Conventional medium manganese steels are laborious, since they undergo a 2-step heat treatment. To increase the tensile strength in steels with medium manganese content (for example, from 950 MPa to 1250 MPa), these steels are alloyed, for example, with manganese, to obtain a martensitic phase. Unfortunately, this simultaneously implies a clearly reduced elasticity. A medium manganese steel with a higher tensile strength, for example 1200 MPa, typically has an elasticity which is only between 2 and 8%.

TRIP steels are indicated by reference 2 and so-called HD steels bear reference 3. TRIP stands for "Transformed Induced Plastiáty" (transformation-induced plasticity). HD stands for High Ductility.
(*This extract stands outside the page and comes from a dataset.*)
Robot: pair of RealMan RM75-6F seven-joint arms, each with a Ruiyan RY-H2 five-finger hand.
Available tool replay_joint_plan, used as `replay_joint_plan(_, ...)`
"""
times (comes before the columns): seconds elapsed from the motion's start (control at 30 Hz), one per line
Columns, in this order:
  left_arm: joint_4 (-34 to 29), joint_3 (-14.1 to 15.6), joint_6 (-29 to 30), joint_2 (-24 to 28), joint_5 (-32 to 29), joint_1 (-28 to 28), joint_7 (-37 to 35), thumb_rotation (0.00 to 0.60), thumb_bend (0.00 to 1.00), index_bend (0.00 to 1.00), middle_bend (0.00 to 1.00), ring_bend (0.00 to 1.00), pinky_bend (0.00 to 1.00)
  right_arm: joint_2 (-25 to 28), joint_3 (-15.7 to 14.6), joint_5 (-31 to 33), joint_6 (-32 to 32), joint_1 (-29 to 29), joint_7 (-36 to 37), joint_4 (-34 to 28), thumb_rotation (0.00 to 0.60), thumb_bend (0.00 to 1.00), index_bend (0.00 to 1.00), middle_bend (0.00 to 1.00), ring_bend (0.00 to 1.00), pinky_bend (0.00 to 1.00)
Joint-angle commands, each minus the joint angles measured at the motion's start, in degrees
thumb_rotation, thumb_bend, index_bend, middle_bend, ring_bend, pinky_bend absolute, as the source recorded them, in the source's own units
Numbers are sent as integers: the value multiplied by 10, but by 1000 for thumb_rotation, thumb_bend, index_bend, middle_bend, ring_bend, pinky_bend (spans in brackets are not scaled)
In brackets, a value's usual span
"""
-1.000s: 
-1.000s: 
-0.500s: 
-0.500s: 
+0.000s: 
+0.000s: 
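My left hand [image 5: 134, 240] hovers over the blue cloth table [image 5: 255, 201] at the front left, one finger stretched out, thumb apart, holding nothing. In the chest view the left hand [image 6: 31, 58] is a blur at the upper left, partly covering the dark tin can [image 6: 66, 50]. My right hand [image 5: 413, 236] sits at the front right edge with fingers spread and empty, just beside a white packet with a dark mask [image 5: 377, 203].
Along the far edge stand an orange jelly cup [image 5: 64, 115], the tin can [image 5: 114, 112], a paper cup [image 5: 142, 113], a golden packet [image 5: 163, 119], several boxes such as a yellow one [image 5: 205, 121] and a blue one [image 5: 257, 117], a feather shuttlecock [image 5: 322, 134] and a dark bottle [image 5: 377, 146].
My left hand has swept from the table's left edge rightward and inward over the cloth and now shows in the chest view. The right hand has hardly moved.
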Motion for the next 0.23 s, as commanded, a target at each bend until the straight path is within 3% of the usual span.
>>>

In the automobile sector, we work with a series of different steel alloys, which were correspondingly optimized in a special way for their corresponding area of use in the vehicle. In the case of interior and exterior panels, structural parts and bumpers, alloys are used, which have good energy absorption. The steel panels for the exterior lining of a vehicle are relatively "soft" and have, for example, an elasticity limit of below 140 MPa. These types of alloys have a lower tensile strength and a higher breaking elongation. The bumper steel alloys have, for example, an elongation of breakage in the range of between 600 and 1000 MPa. For this, TRIP steels are suitable for example (reference 2 in Fig. 1).
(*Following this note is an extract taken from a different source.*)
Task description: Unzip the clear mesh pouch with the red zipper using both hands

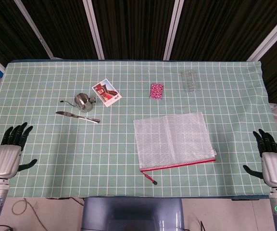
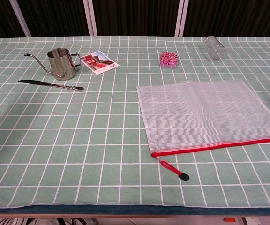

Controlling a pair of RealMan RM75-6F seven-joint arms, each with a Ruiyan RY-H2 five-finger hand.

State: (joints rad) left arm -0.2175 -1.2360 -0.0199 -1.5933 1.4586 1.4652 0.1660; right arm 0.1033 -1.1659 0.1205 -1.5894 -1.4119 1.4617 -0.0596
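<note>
Silver robot hand (image 1: 6,156), black fingers (image 1: 17,134)

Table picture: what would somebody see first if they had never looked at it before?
Probably the clear mesh pouch lying flat right of the middle, with its bright red zipper along the near edge. Then the two hands, the left hand and right hand, resting open at the near corners.

Surface (image 1: 56,159) with green checked cloth, bearing mesh pouch (image 1: 173,138), steel pitcher (image 1: 83,100), knife (image 1: 78,117), card (image 1: 107,92), pink packet (image 1: 157,90), clear jar (image 1: 189,80) on its side.
</note>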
In the case of steel barriers (for example for protection against side impact), which in case of an accident must prevent the entry of parts of the vehicle, steel alloys are used, which have a high tensile strength , usually more than 1000 MPa. In this case, for example, the new generation of high-strength AHSS HD steels is suitable. AHSS HD stands for "Advanced High-Strength Steels High Ductility".

These AHSS HD steels have for example an average proportion of manganese in the range of 1.2 to 3.5% by weight and a proportion of carbon (C), which is between 0.05 and 0.25% in weight.
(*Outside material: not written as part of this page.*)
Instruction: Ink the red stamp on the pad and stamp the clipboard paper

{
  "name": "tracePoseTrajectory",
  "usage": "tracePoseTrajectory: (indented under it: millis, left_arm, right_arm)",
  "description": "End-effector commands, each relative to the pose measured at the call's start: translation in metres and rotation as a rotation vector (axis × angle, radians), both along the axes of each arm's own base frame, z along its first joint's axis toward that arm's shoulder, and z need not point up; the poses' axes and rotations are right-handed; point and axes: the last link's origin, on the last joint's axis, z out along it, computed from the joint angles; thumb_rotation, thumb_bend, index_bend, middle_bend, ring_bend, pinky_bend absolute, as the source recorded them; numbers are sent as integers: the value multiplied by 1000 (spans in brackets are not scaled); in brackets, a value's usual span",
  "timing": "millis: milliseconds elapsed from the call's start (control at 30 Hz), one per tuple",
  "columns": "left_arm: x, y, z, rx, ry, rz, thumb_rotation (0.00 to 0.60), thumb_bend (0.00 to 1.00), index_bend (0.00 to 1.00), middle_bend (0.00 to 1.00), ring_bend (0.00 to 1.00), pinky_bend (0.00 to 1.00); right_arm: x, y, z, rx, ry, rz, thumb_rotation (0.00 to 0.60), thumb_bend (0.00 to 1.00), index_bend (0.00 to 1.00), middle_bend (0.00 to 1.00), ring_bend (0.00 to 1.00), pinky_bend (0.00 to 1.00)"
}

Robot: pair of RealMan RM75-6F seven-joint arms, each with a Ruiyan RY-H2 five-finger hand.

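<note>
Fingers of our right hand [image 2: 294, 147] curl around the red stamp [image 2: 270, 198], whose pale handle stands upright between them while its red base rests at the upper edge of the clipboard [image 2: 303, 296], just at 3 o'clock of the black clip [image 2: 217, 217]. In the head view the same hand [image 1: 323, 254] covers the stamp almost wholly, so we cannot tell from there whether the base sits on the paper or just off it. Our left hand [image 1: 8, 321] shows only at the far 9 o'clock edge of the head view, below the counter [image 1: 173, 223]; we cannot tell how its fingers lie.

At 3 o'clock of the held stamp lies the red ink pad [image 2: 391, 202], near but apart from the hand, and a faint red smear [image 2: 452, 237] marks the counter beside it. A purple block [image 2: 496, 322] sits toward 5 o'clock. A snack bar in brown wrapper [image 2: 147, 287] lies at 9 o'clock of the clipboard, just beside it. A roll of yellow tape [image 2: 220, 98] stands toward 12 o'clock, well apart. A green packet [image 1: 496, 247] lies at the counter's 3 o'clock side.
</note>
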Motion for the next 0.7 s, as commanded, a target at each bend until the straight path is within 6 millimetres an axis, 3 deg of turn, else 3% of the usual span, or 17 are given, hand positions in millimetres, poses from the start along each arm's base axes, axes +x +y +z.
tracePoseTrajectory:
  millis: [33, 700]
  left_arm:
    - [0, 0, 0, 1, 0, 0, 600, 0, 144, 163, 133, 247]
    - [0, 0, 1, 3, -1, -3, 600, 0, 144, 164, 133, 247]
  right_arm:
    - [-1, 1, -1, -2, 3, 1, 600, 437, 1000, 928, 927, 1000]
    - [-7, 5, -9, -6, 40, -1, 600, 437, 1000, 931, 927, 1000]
It can be seen as an indication by means of the introductory explanations, that the relationships are very complex and that advantageous properties can usually only be achieved on the one hand, when resignations are considered on the other hand.

They can occur especially in the case of modern steel products of the third generation, problems in the transformation. It is disadvantageous among other things, that steels with martensite content require relatively high rolling forces during cold rolling. In addition, in the case of steels with martensite content, cracks may form during cold rolling.

The assessment by experts is confirmed again and again, which emphasizes that in the case of steel alloys, which have high tensile strength, a useful breakage elongation must be waived.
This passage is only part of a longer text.